YOUR OBJECTIVE: Don't include any picture when you restate the data word for word.

MATERIAL PROVIDED:
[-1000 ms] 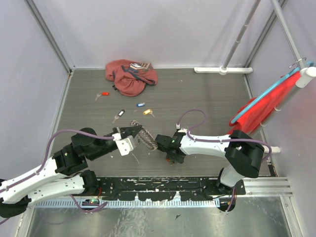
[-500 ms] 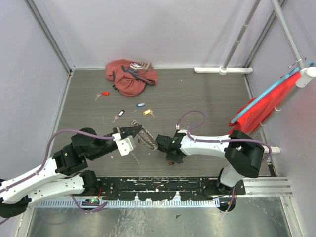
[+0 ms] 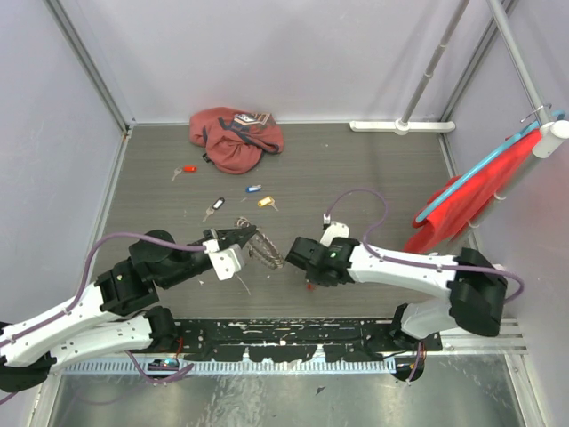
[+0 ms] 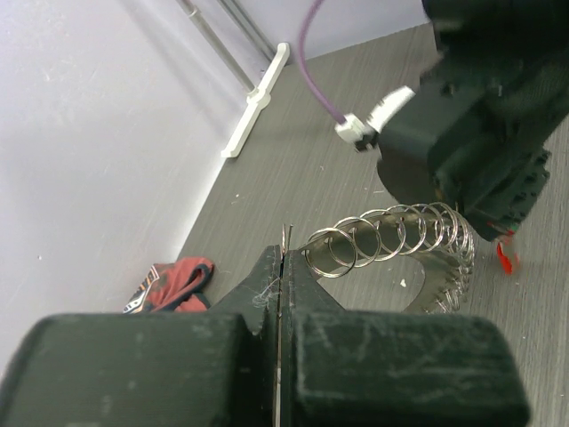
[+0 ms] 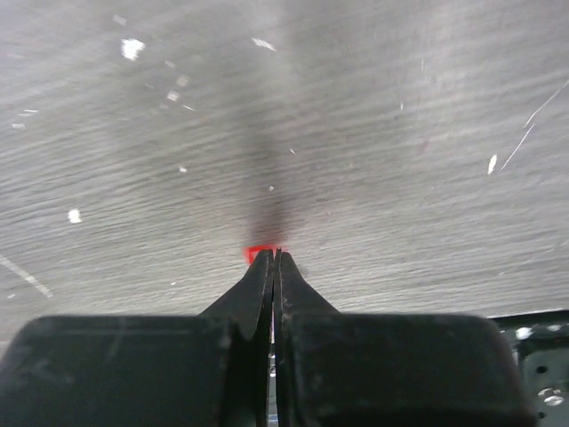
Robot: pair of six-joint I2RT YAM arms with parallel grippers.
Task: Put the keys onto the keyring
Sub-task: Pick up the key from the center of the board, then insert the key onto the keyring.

ANSWER SPACE:
[-1000 ms] 
[-500 ms] 
[+0 ms] 
[+0 ms] 
[+0 ms] 
Robot: pair of six-joint I2RT YAM arms with parallel grippers.
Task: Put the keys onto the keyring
Sub-task: Pick up the key from the center of the board, then insert the key onto the keyring.

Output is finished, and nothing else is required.